At the same time, the gods Eros and Thanatos show up to meet the two rotting victims. The women are overwhelmed by a sex drive coupled with homicidal tendencies. They both end up violently murdering their partners, Nikki and Rose's abusive boyfriend. In an especially disturbing scene, a cadaveric Rose is playing with her worm-infested clit while fantasizing about stabbing her boyfriend repeatedly. Also, Samantha, although in a rough shape, manages to seduce a male friend of hers. When he penetrates her, he moans with pleasure that she's so "wet", but when she pulls out he realizes her pussy was crawling with worms which now want to burrow into his penis. The guy runs into the bathroom screaming. 

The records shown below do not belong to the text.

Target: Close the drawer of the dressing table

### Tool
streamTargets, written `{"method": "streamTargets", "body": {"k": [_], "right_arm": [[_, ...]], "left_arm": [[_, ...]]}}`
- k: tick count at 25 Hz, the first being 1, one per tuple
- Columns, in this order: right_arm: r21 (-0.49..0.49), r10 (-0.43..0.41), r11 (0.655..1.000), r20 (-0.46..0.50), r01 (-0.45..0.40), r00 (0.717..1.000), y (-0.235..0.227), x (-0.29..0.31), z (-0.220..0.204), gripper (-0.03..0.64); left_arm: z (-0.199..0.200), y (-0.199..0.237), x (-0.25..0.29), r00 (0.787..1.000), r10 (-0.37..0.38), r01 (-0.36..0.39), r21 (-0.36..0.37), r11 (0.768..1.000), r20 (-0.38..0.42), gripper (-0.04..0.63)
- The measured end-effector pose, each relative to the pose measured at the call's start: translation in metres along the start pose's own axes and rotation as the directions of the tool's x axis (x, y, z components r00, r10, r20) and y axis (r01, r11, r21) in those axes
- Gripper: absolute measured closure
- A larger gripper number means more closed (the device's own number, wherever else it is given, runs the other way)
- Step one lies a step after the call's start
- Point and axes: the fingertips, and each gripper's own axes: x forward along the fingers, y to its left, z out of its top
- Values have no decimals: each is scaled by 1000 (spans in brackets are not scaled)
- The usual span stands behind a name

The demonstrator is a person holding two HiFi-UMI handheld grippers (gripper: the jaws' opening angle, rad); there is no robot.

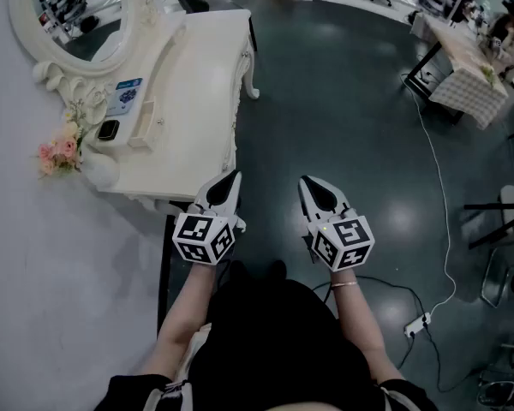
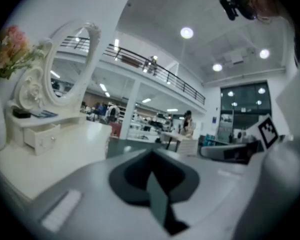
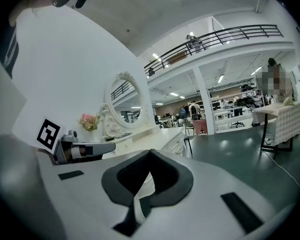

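Dressing table (image 1: 201,84) drawer (image 2: 40,138) state unclear; left gripper (image 1: 230,180), right gripper (image 1: 309,183) closed.

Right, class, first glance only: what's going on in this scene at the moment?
A person stands by the near corner of a white dressing table, holding a hand-held gripper in each hand. The left hand-held gripper and the right hand-held gripper are both shut and empty, side by side and touching nothing. A small drawer below the oval mirror looks pulled out over the tabletop. Neither gripper has reached it yet.
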Motion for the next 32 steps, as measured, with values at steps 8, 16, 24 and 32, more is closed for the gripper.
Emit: {"method": "streamTargets", "body": {"k": [8,16,24,32], "right_arm": [[4,11,1000,10,-11,1000,-10,0,0,612],[24,35,999,1,-35,999,-20,-3,-5,612],[11,73,997,-24,-73,997,-19,5,-6,560],[31,93,995,-52,-92,994,-28,32,-8,530]], "left_arm": [[0,-2,7,1000,12,-11,-3,1000,11,589],[-1,-13,11,1000,24,-25,18,1000,13,589],[-1,-12,16,999,44,-44,19,999,11,589],[1,11,37,998,65,-65,16,998,-14,589]]}}
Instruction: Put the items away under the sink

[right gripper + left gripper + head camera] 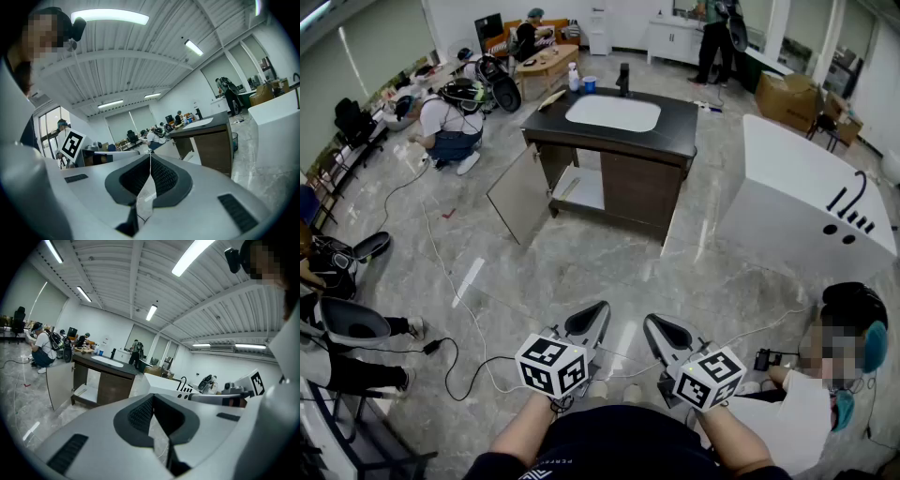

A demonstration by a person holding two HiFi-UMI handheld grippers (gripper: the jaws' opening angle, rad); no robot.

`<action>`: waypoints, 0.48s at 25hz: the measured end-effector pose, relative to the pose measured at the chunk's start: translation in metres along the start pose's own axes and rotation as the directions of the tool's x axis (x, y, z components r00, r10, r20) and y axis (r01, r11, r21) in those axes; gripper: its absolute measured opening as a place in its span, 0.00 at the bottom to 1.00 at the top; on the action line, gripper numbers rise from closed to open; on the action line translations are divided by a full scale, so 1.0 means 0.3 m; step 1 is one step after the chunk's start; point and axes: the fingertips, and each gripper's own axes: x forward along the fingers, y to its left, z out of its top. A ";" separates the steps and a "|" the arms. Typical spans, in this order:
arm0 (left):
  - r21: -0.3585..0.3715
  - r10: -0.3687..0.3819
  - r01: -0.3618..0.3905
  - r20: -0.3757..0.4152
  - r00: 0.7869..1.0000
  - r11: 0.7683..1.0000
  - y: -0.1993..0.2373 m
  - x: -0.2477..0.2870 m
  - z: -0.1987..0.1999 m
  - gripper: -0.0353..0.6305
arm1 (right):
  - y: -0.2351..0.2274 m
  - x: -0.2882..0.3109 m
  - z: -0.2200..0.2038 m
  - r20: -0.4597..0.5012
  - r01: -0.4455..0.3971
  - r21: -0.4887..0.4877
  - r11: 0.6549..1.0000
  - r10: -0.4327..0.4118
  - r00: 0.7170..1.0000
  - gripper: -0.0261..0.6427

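Note:
Across the marble floor stands the sink cabinet [619,159], with a dark top and a white basin [612,112]. Its left door [518,192] hangs open onto a white shelf inside. On the top stand a white bottle [573,77], a blue cup [590,84] and a black faucet [623,80]. A pale flat item [551,98] lies at the top's left edge. My left gripper [589,319] and right gripper [664,330] are low in the head view, far from the cabinet. Both are shut with nothing between the jaws. The cabinet [101,380] shows beyond the left gripper [152,395], and the same cabinet [206,140] beyond the right gripper [150,157].
A large white block [806,202] with a black faucet on it stands right of the cabinet. One person crouches at the left [450,127], another sits at the lower right [811,394]. Cables [441,272] trail over the floor. Cardboard boxes [787,98] are at the back right.

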 end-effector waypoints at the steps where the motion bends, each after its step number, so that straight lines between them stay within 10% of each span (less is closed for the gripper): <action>1: 0.001 -0.001 0.001 -0.002 1.000 1.000 -0.006 0.011 -0.001 0.06 | -0.011 -0.005 0.001 0.000 0.001 0.002 1.000 -0.001 1.000 0.09; 12: 0.003 -0.009 0.009 -0.011 1.000 1.000 -0.108 0.130 -0.011 0.06 | -0.128 -0.082 0.027 0.002 -0.014 0.038 0.999 0.014 1.000 0.09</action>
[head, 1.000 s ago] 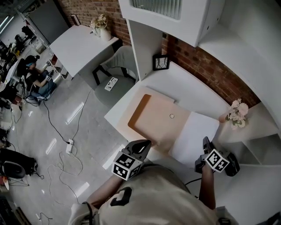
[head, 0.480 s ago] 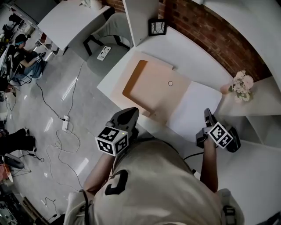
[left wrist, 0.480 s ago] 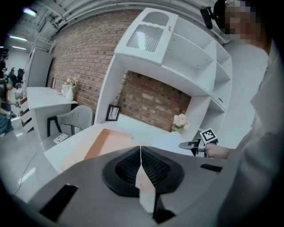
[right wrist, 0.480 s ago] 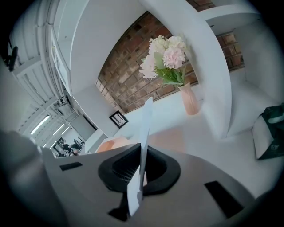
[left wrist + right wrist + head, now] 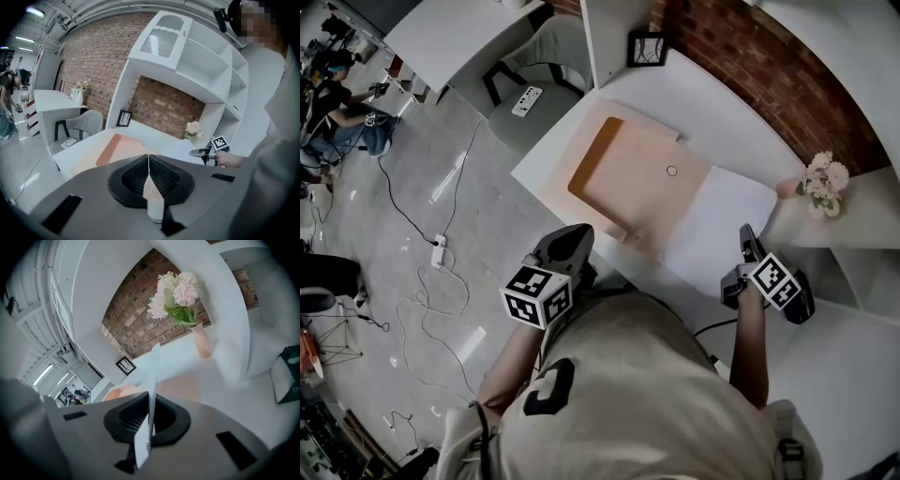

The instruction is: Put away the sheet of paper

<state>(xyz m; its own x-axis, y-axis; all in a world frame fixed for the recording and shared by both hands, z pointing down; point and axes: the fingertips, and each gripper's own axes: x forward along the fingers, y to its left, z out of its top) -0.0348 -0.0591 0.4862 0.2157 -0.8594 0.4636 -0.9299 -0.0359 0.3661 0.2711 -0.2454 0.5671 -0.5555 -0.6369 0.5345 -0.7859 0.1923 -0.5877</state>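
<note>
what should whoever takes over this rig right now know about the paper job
Left hand-held gripper: jaws shut, nothing seen in them, near the desk's front edge.
Right hand-held gripper: shut on the right edge of the sheet of paper.
The sheet lies on the desk, just right of the peach folder.
Done: sheet gripped.
Left: lift it and put it away; the pictures don't show where it goes.

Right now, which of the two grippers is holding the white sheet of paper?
The right gripper: its jaws are closed on the edge of the sheet of paper. The left gripper is away from the sheet, with its jaws together.
</note>
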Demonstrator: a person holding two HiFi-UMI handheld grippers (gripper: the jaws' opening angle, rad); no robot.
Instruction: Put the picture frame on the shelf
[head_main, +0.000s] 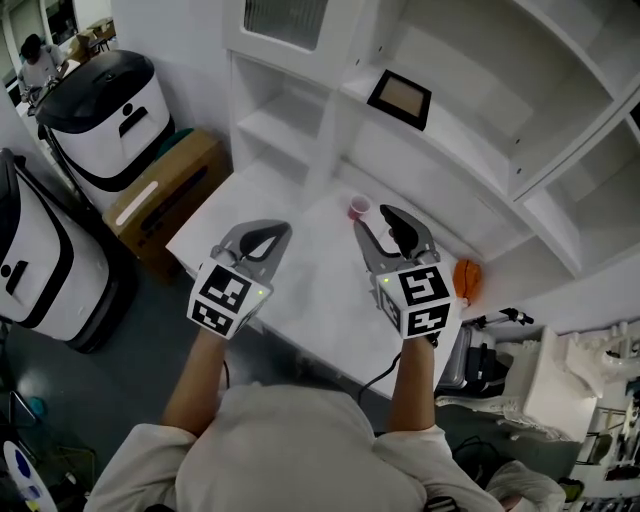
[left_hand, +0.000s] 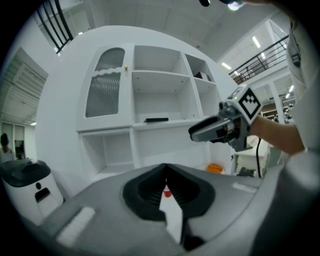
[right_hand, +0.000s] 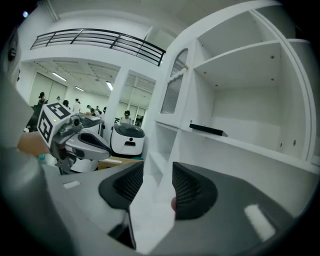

While Samantha slowly turns into a zombie and goes after her annoying mother, Rose maintains her lucidity till the last moments, when she's reduced to a bag of bones and there's no muscles left to articulate her screams. This is why I think "Thanatomorphose" is the more original, philosophically challenging movie. Rose doesn't turn into a zombie, but holds onto her identity in an extreme situation, and this contributes to the emotional punch of the movie. By contrast, witnessing Samantha turn into a zombie makes the viewer not care about her as much. 

Both movies are very graphic and hard to watch. But they both miss an important phase of the putrefaction process: bloating. A few days after death, "the gas produced by the proliferation of bacteria exerts more and more pressure on the body's outer wall, causing a dramatic ballooning effect that nearly doubles the corpse's volume. Of course, the abdomen is particularly infected given the large quantity of bacteria there, but other regions are also affected, notably the head: the eyeballs are pushed out of their orbits, the lips swell and the tongue hangs out." (Death: The Scientific Facts to Help Us Understand It Better, by Richard Beliveau and Denis Gingras) Adding this aspect to the movies would have made them even more graphic, gross, and gut-churning. That is, it would have made the films better and more realistic. 

Picture from www.shutterstock.com
The two films also miss another crucial point. The greatest fear triggered by the realization that one is rotting alive is not that one is dying, but that one is already dead. For some reason, assuming the dualism between mind/soul and body the body didn't catapult the soul out to the heavens at the moment of biological death, but kept it caged inside its ruined fortress. The thinking subject is still there, brooding, observing, expecting, fearing, trying to scream for help. Neither of the two movies managed to capture this horror of being forever paralyzed inside the dome of one's own skull. Will the soul facing an empty eternity try to escape inside its memories or its dreams? How long before it will surrender to insanity? How hard will it have to prey for the blessing of nonexistence?